I call my Aunt Karen my soul aunt because as I am becoming older we share so many things in common- we are from the same cloth. We recently spent the afternoon together, and she has the most amazing apple tree I have ever seen. Truly, this tree produces enough apples for the entire neighborhood. However, the apples are really best used in baking. I don’t bake, but I decided to climb the ladder and collect a bag full determined to find a pickling recipe, and I did.
The recipe starts with making a syrup comprised of cinnamon, allspice berries, cloves, cider vinegar, water and sugar. Then the apples boil with the syrup mixture and let set for several hours. Then it is jarred and processed. The recipe says these apples are a great compliment to roasted and grilled meats.
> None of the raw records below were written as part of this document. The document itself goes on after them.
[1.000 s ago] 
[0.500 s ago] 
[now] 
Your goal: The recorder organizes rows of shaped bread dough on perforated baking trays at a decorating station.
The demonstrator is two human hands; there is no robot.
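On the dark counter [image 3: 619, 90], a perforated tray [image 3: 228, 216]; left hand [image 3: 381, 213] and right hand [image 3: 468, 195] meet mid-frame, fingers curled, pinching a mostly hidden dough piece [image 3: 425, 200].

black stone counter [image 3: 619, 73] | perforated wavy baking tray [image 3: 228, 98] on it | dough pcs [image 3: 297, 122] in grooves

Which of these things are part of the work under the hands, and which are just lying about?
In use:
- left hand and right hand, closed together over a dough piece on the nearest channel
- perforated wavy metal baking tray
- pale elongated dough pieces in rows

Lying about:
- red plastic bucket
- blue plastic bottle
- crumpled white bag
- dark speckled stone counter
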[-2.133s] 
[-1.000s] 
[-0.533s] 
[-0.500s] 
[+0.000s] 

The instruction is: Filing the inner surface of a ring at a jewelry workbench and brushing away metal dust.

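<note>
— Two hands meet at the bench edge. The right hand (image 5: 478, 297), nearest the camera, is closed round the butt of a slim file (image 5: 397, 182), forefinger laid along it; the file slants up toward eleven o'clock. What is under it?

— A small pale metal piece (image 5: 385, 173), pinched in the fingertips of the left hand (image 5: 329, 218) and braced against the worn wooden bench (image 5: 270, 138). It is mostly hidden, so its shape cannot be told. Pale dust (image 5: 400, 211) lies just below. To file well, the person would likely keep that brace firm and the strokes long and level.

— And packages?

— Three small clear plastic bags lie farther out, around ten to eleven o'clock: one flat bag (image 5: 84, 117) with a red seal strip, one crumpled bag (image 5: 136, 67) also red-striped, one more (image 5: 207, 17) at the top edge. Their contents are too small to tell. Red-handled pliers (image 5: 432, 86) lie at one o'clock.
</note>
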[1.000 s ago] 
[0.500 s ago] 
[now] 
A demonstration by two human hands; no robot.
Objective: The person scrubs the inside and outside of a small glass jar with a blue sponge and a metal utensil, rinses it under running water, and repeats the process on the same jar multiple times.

Perfect for a fall meal, and now my house smells like fall too.
I have said, “you can pickle almost everything.” Sunflower seeds is an exception.
I love giving my pickled goods away as gifts. They are great hostess gifts, perfect to bring to summer BBQ’s, and family, friends and co-workers seem to love getting a jar of my pickled fare too. I found the above pictured kit in Serenbe, GA at an adorable general store that we stopped in on our way to Atlanta. The kit includes pretty labels to customize jars, as well as patterned toppers and strings. My pickled goods just got a lot cuter.
The Pickle Chick
PICKLES WITH MOM
My mom and I had dinner last week, and then I invited her over for some pickling. She was so helpful and had great recipe substitution ideas. Because lets be honest, I rarely have every single ingredient on hand. The first recipe we made was Pickled Carrots with Celery, Oregano and Olive Oil, recipe below. This was the first time I pickled with olive oil and I have to say the end product turned out really great.
Pickled Carrots with Celery, Oregano and Olive Oil (from The Joy of Pickling, by Linda Ziedrich)
- 1/2 pound carrots, cut into 4-inch stalks
- 1/2 teaspoon pickling salt
- 1/4 teaspoon crushed black peppercorn
- 1 large or 2 small celery stalks, cut into 4-inch stalks, and the celery tops
- 1 oregano sprig- I substituted a teaspoon of Herbes de Provence
- 1 dried hot pepper- I substituted a teaspoon of crushed red pepper flakes
- 1 cup white wine vinegar- I substituted 3/4 cups cider vinegar and 1/4 cup red wine vinegar
- 2 tablespoons olive oil
1. Blanch carrots in boiling water
2. Put salt and peppercorns into a pint jar. Pack the celery, carrots and celery tops, herbs, and hot peppers into the jar. Pour enough vinegar to cover the carrots and celery. Add the oil and close jar tightly.
3. Refrigerate the jar for at least a day. Will keep for least 2 months. Serve them at room temperature.
The second recipe we cheated and used a Kosher Dill Pickle Mix pre-mix packet by Ball. I am so curious what the easy way out tastes like. I sent a jar home with my mom and kept a few for myself. I will let you know in three weeks how they turned out.
While celebrating Independence Day in the CO mountains, we happened upon some serious festival food and a Pickle Dog. Similar to a corn dog, but so much better. A dill pickle is hollowed out, and the hot dog is inserted into the pickle, the stick is added and into the fryer it goes. While the Pickle Dog gets a A+ for originality, the taste was just a C. But, of course we had to try it!
In other news, I got several organic veggies delivered today and frequented a farmers market yesterday. So I will be pickling up a storm this week and expect some new recipe posts soon.